To show how quickly she was accepted by her fellow growers in the fruit world can be demonstrated by the fact that just two years later she was invited to become an Associate Member of the Institute of Horticulture. The fruit growing community is a tight knit group, and this invitation shows the respect fellow growers felt for the contribution she had made to the industry in such a short time.

She became the Secretary of the West Sussex Fruit Group and a Director of Kirdford Growers –the oldest fruit cooperative in the country.

The farm’s shop ran seven days a week, with the glasshouses producing salad crops, raspberries and strawberries, a range of bedding and pot plants, as well as grapes, figs and peaches as the seasons allowed.

We were exceedingly proud for several years, supplying early strawberries to Buckingham Palace for its garden parties. (They had to be picked with two inch long strigs so they could be eaten with white gloves on.)
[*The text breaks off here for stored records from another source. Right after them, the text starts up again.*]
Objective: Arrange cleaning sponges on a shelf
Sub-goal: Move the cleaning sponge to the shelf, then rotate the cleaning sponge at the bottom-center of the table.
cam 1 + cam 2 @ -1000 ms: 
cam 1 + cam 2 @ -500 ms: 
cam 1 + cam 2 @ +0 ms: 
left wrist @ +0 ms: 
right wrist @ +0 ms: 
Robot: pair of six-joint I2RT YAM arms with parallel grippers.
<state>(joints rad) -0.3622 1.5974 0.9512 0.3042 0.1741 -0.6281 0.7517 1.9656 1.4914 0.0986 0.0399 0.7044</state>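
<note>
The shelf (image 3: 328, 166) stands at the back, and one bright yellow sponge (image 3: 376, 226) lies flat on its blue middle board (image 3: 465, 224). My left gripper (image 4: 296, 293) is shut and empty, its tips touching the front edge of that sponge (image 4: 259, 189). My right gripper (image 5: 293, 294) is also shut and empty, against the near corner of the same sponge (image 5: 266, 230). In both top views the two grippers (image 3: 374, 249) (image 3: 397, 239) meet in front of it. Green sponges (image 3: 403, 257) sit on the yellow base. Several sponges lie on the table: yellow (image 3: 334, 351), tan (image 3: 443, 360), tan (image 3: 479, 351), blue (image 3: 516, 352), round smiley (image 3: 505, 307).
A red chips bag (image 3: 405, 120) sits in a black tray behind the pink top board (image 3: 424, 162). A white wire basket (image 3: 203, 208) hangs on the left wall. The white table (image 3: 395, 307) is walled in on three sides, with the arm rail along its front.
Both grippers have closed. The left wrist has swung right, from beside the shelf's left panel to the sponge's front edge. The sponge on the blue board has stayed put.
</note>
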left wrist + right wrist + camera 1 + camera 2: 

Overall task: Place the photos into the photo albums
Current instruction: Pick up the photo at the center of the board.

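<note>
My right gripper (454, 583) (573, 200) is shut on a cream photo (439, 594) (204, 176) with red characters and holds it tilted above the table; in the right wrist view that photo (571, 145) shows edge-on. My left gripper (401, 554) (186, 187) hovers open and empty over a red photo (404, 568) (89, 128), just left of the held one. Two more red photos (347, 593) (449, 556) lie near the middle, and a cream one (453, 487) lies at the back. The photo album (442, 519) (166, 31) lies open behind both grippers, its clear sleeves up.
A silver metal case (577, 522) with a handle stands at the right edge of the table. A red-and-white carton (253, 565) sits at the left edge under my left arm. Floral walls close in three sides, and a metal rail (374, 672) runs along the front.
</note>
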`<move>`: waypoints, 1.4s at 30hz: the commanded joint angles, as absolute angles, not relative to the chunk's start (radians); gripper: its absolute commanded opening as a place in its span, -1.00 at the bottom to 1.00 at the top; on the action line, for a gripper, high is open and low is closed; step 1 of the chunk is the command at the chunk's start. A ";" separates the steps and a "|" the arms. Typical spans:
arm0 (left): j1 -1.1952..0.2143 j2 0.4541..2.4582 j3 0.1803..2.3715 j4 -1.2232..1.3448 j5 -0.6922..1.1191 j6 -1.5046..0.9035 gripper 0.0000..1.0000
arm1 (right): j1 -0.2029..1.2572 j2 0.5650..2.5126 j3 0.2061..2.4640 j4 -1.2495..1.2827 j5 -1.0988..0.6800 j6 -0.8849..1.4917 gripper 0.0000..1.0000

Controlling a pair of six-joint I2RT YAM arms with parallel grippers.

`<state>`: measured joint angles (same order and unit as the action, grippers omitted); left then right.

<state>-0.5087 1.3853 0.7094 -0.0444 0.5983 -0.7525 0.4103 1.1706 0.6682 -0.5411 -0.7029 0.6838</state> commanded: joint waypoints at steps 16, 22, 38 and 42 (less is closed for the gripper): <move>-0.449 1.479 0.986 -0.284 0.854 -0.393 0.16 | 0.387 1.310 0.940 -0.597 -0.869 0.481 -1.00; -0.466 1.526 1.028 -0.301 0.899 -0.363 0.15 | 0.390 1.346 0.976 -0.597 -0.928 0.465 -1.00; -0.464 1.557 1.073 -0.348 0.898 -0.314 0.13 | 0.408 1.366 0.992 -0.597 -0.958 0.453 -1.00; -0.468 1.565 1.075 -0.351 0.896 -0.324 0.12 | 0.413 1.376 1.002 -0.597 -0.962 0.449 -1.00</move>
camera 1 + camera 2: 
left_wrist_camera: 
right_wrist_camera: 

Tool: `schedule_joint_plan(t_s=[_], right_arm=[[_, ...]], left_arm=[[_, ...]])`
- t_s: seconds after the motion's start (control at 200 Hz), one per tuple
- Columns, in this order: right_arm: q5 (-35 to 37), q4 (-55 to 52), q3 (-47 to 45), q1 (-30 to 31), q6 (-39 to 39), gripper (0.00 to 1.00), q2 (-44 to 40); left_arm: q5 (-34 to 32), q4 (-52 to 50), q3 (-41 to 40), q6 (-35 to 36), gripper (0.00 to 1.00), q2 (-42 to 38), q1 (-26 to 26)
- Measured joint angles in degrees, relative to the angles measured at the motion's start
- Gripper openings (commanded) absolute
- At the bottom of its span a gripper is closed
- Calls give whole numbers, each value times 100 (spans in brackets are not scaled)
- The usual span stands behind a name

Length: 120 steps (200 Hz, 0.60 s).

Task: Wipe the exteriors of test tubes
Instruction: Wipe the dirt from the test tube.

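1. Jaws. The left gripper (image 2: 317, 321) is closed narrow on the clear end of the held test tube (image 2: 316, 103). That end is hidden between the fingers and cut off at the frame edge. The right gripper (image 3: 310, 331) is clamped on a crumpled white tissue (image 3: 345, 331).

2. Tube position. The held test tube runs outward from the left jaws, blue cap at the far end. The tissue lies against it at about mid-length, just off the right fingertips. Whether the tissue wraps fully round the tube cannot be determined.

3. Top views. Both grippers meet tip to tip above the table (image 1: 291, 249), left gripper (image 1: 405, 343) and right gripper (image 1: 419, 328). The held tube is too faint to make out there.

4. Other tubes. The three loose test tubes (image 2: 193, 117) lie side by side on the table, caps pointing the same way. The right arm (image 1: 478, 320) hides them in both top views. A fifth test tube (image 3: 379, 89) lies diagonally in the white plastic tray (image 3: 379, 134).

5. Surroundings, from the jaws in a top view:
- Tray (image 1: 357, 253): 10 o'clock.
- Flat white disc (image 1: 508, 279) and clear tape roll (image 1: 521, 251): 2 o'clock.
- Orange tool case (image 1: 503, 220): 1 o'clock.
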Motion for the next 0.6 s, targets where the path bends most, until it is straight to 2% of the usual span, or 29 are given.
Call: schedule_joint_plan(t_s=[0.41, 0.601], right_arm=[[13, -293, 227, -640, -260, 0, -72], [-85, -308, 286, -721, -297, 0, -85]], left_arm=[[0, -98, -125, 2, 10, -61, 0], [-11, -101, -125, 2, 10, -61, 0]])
40 varieties of apples and pears came from the orchards, building to a total of between 250300 tons of fruit a year. This huge crop needed the wonderful help of so many village folk who attended the harvest for so many years.

In so many of those years Sally became a familiar figure at harvest time, wandering the orchards chatting with the pickers, paying them their wages, and discussing their problems. At the end of each season she arranged the wonderful pickers party where a spit-roast lamb and flowing wine would celebrate another year at the farm.

Sadly those wonderful orchards have now gone. Just a few ancient trees remain to mark the passing of a way of life that so many enjoyed for so many generations.

The farm still goes on though. The usual mountain of paper to wade through as red tape must always be dealt with.

Now in her 90th year there was no way Sally was going to let the demise of the fruit industry in our area stop her determination to keep Costrong Farm going. Now sheep roam the meadows and a local nursery uses the glasshouses to grow plants for garden centre sales. Nursing Sister to Farmer. Two so very different ways of life. Respect!